I recommend re-sampling techniques to balance the training dataset. They can be divided in four categories: undersampling the majority class, oversampling the minority class, combining over and under sampling, and creating an ensemble of balanced datasets.

The above methods and more are implemented in the imbalanced-learn library in Python that interfaces with scikit-learn. I recommend trying an combined method such as SMOTE + Tomek links to see if classification accuracy improves on a balanced dataset.

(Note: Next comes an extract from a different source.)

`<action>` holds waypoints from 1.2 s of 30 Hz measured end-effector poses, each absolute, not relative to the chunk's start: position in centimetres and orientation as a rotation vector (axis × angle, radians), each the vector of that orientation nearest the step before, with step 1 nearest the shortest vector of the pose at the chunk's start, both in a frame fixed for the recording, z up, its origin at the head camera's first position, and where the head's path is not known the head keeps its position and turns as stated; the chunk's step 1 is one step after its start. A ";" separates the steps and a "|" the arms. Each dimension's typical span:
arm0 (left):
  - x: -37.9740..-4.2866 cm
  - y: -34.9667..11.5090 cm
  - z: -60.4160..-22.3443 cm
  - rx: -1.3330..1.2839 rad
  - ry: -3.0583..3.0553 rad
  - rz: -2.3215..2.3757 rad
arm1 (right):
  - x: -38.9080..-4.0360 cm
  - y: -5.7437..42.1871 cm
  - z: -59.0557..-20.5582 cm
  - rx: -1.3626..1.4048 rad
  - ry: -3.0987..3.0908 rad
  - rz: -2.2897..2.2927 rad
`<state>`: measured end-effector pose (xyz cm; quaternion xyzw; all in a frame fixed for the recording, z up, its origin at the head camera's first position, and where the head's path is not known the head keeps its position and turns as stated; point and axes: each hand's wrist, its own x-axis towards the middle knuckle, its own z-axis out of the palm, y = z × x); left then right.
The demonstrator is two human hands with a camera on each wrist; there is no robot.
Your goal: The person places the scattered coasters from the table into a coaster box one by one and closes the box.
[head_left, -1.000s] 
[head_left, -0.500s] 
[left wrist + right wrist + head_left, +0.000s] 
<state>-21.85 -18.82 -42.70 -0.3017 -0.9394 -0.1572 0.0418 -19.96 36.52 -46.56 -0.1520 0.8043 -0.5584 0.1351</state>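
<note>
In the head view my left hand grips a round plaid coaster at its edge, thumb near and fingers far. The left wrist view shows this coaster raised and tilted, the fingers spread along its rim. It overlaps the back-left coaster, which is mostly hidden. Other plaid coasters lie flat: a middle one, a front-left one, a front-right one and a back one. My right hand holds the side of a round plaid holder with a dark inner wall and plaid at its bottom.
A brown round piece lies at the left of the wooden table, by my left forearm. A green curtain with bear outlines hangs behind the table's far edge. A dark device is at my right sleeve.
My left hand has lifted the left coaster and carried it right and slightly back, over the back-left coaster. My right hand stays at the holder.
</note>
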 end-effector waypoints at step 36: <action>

See ipython notebook for an example.

Vadim Smolyakov
  • 878
  • 6
  • 25
  • Why do you reccomend these? What problem do they solve? – Matthew Drury Aug 01 '17 at 00:12
  • most classification algorithms will perform optimally when the number of samples in each class is roughly the same, one can use re-sampling to arrive at a more accurate decision boundary. E.g. SMOTE generates synthetic samples using KNN while Tomek links remove unwanted overlap between classes. See http://ieeexplore.ieee.org/document/5128907/ for a review. – Vadim Smolyakov Aug 01 '17 at 17:44
  • I don't believe that is true, and it not the consensus in the questions on this site: https://stats.stackexchange.com/questions/283170/when-is-unbalanced-data-really-a-problem-in-machine-learning – Matthew Drury Aug 01 '17 at 20:06
  • yeah, i found little discussion on which algorithms are affected the most by the imbalanced datasets. i can imagine imbalanced data could be a problem for a simple online learning algorithm like perceptron where the order of points matters in updating the classification boundary, in the case of perceptron the decision boundary will look different if the data classes were roughly balanced compared to seeing the majority class labels; also in decision trees, for imbalanced data, it's easy to achieve high accuracy just by predicting the majority class label all the time. – Vadim Smolyakov Aug 01 '17 at 21:08
  • @MatthewDrury While the imbalance may not be a problem theoretically wise it makes inference harder technically/numerically. For one, it distorts "conventional" classification performance metrics like AUROC, accuracy etc. So one needs to come up with something "exotic" like F1, Jaccard index, Kappa or the like. Also, during the model selection process of cross-validation or bootstrapping it may happen so that some steps would miss the minority class entirely if the imbalance is heavy enough. – ayorgo Sep 21 '19 at 17:48
2

I would use stratified sampling methods (e.g. http://scikit-learn.org/stable/modules/cross_validation.html#cross-validation-iterators-with-stratification-based-on-class-labels) Sorry for not being able to give a precise strategy nor an explanation what exactly these algorithms do in the background, but I hope this helps nonetheless.